### EXERCISE MATERIAL
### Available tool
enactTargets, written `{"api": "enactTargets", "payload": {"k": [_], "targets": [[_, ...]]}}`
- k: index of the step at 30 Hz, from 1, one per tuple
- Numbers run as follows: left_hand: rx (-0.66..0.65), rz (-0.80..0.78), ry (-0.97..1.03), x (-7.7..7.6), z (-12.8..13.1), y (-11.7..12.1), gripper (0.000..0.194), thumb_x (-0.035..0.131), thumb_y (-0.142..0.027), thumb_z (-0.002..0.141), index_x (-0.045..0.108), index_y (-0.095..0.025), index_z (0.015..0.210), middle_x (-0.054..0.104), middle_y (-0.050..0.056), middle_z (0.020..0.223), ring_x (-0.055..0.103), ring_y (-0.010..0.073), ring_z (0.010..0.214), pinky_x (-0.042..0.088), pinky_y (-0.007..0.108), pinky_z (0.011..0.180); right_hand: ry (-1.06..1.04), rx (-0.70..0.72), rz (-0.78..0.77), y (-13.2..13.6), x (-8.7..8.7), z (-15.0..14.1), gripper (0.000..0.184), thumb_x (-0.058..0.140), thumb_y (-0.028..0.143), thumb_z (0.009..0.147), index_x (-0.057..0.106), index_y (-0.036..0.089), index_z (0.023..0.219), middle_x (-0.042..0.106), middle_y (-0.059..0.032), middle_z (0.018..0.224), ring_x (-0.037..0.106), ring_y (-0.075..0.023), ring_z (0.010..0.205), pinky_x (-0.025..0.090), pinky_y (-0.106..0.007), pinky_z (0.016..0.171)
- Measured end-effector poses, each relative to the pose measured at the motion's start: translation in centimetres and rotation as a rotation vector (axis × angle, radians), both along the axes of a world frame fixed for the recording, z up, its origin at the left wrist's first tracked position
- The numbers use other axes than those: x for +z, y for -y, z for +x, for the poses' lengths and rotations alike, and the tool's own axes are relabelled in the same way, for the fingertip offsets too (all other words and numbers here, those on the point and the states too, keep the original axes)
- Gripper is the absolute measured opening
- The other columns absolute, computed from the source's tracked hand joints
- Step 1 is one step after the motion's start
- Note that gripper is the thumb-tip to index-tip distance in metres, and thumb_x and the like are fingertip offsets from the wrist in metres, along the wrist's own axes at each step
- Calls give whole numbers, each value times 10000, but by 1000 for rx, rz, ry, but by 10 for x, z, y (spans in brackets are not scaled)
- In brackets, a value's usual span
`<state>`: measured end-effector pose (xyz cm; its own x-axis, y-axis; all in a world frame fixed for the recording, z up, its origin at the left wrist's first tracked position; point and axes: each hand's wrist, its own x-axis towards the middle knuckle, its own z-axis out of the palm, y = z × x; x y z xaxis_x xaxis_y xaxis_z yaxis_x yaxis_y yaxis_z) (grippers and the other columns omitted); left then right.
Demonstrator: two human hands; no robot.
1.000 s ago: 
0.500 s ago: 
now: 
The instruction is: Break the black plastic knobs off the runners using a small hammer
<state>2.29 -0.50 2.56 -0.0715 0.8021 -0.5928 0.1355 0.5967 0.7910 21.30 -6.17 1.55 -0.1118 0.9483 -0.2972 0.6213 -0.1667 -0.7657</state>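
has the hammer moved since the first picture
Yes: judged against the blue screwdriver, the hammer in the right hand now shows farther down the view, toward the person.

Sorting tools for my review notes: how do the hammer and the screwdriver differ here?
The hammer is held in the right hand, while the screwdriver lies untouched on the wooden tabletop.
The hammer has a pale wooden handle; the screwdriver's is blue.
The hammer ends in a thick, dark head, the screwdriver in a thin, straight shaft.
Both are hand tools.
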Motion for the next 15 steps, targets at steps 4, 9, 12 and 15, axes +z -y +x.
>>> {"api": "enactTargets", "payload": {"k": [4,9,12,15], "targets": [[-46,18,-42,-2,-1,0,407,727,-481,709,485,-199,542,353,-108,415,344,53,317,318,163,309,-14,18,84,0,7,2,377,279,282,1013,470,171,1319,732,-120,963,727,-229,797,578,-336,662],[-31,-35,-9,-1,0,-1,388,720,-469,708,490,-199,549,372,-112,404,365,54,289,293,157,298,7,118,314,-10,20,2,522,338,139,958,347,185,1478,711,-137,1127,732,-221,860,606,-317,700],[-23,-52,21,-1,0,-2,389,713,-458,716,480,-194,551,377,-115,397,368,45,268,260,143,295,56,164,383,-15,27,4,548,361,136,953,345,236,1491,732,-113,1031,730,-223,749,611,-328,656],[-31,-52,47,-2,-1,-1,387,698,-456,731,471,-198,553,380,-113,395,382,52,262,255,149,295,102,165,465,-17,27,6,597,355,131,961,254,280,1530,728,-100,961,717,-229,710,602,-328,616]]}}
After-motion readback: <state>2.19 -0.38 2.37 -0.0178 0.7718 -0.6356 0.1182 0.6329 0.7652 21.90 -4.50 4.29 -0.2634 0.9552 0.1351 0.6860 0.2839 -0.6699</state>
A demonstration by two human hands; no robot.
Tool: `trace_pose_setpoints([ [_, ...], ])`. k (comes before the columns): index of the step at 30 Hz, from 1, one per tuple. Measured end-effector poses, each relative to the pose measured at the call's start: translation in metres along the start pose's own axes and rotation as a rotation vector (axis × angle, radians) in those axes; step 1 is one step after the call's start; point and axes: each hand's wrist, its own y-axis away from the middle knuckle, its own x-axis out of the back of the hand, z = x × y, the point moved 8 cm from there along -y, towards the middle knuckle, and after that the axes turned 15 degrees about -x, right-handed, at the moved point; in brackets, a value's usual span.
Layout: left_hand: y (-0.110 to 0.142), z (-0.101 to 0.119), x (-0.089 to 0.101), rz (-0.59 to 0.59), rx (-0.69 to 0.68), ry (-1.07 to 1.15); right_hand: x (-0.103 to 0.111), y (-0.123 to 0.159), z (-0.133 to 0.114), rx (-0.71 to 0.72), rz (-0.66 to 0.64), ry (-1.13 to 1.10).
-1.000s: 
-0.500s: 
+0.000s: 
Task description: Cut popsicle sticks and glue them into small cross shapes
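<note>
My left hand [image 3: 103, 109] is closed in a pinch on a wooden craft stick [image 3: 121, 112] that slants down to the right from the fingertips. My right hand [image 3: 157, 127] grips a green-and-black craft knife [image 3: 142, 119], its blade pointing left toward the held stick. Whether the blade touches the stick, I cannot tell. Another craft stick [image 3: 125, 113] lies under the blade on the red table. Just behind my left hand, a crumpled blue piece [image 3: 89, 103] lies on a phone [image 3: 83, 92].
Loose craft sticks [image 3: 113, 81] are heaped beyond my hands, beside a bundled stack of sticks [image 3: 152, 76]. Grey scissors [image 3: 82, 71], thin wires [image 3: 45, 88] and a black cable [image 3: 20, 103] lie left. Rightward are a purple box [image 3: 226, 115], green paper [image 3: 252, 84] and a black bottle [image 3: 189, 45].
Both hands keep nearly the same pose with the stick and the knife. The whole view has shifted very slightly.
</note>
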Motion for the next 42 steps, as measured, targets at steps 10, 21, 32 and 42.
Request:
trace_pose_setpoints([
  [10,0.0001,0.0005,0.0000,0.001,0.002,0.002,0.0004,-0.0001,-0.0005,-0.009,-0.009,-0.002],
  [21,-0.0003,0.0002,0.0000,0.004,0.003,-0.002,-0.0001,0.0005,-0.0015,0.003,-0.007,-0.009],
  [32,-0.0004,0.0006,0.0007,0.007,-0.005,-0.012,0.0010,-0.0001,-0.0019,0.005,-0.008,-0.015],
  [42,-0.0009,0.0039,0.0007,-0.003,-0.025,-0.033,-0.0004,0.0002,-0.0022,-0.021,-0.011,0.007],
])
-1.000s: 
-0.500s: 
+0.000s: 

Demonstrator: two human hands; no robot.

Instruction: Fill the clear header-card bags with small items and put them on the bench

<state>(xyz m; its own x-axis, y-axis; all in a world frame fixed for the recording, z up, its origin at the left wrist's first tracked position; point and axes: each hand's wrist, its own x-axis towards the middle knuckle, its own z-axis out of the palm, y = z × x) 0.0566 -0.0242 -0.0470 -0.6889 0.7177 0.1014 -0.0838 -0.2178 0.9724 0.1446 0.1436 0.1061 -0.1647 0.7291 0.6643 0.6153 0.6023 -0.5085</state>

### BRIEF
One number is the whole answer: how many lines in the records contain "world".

### OUTPUT FOR THIS TASK
3